-- Opening Marker --
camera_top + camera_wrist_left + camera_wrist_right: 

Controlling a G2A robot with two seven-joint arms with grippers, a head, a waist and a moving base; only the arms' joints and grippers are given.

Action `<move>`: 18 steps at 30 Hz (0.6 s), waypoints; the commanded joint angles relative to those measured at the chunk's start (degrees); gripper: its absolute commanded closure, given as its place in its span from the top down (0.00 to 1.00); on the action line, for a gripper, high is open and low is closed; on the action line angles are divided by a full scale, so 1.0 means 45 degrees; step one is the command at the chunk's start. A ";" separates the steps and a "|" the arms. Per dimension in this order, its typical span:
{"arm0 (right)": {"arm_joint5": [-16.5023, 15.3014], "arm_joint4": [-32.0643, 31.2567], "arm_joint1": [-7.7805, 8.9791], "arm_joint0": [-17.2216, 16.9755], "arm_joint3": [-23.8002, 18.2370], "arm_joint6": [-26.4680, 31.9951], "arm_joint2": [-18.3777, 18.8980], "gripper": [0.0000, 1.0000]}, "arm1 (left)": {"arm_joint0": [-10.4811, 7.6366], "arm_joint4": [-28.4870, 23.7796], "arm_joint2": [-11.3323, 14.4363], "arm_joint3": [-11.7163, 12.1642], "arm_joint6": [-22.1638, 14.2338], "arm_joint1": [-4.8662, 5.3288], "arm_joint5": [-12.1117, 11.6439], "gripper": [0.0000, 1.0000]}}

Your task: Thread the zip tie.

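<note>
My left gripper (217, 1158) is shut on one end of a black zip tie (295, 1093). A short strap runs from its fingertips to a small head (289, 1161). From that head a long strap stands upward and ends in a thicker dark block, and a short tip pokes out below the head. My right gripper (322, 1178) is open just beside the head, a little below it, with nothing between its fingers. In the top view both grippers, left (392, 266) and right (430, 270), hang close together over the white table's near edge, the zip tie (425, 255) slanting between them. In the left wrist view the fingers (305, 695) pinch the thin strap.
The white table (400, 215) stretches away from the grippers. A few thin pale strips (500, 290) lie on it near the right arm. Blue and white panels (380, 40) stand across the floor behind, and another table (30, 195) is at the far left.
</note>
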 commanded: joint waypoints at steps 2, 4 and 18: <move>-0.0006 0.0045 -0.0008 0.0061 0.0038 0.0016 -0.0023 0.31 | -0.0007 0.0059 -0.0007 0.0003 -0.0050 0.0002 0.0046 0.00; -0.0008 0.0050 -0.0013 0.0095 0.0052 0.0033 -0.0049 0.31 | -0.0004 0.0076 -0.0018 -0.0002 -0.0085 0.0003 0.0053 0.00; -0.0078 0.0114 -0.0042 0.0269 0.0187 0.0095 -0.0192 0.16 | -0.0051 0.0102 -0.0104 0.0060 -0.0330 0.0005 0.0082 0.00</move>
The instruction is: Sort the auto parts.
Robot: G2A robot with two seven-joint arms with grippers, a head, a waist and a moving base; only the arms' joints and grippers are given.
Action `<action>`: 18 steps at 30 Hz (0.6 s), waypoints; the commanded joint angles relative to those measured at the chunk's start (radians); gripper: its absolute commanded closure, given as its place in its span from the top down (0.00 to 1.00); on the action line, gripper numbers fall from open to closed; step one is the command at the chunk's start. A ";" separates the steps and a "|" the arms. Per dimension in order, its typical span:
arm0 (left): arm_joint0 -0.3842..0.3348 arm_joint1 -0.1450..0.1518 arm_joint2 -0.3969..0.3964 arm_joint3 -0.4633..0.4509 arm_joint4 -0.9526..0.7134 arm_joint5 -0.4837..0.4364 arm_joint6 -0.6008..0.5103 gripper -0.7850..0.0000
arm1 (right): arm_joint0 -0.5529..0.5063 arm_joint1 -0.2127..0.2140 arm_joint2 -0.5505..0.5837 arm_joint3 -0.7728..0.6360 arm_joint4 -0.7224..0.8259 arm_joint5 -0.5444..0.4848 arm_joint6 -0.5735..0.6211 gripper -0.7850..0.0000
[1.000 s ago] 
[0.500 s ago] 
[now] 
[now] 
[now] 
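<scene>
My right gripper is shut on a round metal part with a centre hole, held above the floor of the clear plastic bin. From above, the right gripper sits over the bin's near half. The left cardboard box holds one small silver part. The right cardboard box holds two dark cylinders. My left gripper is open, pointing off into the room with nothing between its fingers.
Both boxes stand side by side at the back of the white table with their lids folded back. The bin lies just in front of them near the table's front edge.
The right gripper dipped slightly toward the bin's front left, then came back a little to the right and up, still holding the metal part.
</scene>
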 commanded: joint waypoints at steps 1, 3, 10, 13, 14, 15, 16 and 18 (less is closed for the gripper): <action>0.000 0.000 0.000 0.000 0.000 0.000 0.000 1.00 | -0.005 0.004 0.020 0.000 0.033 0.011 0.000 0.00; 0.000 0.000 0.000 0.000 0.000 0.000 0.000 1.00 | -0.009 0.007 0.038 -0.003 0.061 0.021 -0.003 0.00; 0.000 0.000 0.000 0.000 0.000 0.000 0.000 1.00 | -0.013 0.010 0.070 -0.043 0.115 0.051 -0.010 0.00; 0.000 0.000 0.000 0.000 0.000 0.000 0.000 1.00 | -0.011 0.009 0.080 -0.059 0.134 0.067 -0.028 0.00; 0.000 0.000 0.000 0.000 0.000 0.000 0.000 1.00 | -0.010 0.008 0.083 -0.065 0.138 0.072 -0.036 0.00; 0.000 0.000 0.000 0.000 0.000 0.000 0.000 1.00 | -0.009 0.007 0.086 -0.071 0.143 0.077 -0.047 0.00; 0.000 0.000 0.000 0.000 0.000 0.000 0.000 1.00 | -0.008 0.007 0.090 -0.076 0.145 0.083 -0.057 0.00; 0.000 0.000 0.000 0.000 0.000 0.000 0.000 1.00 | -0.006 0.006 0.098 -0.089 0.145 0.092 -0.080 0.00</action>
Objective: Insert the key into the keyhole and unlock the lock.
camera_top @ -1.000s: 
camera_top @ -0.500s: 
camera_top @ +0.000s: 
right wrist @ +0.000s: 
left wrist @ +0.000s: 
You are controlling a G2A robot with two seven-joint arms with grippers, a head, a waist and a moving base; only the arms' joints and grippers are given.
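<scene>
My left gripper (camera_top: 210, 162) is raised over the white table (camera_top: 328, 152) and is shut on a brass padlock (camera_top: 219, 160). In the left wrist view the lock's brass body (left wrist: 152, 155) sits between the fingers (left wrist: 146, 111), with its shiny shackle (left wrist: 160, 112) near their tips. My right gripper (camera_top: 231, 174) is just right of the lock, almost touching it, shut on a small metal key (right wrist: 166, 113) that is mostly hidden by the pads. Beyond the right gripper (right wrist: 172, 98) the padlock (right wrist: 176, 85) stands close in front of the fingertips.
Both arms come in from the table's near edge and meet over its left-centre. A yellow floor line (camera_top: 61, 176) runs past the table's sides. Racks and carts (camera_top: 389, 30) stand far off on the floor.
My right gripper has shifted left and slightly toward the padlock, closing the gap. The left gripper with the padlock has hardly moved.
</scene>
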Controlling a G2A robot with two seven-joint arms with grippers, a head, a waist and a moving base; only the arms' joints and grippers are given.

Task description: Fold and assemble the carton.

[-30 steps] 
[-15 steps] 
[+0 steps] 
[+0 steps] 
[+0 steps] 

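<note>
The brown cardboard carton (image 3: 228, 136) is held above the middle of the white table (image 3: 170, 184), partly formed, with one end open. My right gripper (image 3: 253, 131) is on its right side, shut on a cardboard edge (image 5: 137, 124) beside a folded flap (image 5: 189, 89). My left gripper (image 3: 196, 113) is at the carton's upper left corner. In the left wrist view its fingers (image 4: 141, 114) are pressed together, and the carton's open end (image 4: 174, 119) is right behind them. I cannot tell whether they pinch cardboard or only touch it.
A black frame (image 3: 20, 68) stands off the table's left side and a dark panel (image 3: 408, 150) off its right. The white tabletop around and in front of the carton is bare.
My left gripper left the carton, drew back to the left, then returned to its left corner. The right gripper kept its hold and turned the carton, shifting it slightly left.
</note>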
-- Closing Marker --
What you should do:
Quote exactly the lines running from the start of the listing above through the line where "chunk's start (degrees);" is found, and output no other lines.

Response below:
camera_top + camera_wrist_left + camera_wrist_right: 

Controlling a G2A robot with two seven-joint arms with grippers, a head, a waist and a moving base; only the arms' joints and grippers are given.

Action `<move>`: 18 steps at 30 Hz (0.6 s), waypoints; the commanded joint angles relative to those measured at the chunk's start (degrees); gripper: its absolute commanded closure, given as its place in its span from the top down (0.00 to 1.00); on the action line, for a gripper, high is open and low is closed; on the action line angles are divided by a full scale, so 1.0 means 45 degrees; step one is the command at the chunk's start. A ";" separates the steps and a "|" the arms. Per dimension in this order, its typical span:

Nothing more remains in this exercise.